• _COLLECTED MATERIAL_:
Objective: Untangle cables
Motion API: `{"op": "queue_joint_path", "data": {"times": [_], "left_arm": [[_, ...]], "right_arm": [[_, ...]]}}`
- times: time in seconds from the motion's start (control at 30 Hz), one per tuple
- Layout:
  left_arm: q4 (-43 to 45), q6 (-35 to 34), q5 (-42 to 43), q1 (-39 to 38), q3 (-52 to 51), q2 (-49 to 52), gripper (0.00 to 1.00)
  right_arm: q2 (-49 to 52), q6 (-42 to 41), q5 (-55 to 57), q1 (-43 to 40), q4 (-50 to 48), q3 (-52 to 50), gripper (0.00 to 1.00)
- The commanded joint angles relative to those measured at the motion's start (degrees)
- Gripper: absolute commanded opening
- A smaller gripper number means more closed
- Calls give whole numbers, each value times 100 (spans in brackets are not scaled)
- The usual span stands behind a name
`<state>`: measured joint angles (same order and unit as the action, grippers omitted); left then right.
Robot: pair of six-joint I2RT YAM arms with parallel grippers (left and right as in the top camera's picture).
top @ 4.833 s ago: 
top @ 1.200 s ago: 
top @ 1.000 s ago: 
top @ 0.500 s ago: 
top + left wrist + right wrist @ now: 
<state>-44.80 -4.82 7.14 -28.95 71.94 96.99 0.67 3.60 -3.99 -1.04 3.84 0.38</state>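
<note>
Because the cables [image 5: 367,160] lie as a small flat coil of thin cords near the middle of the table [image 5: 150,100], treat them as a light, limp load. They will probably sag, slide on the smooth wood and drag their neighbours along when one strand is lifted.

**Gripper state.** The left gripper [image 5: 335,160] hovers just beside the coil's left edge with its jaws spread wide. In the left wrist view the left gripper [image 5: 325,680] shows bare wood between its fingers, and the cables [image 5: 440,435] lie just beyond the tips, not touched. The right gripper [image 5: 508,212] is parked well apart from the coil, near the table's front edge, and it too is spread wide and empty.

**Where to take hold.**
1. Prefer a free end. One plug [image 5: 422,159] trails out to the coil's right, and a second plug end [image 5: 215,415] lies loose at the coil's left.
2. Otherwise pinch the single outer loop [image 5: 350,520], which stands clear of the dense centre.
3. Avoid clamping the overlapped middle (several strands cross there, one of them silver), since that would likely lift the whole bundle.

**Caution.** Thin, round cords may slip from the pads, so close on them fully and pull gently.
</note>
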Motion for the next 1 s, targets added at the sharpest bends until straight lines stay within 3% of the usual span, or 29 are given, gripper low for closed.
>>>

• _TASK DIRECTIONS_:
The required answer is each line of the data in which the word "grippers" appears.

• _SOLUTION FOR THIS PROBLEM_:
`<state>`: measured joint angles (same order and unit as the action, grippers omitted); left then right.
Robot: pair of six-joint I2RT YAM arms with parallel grippers (left and right as in the top camera's picture).

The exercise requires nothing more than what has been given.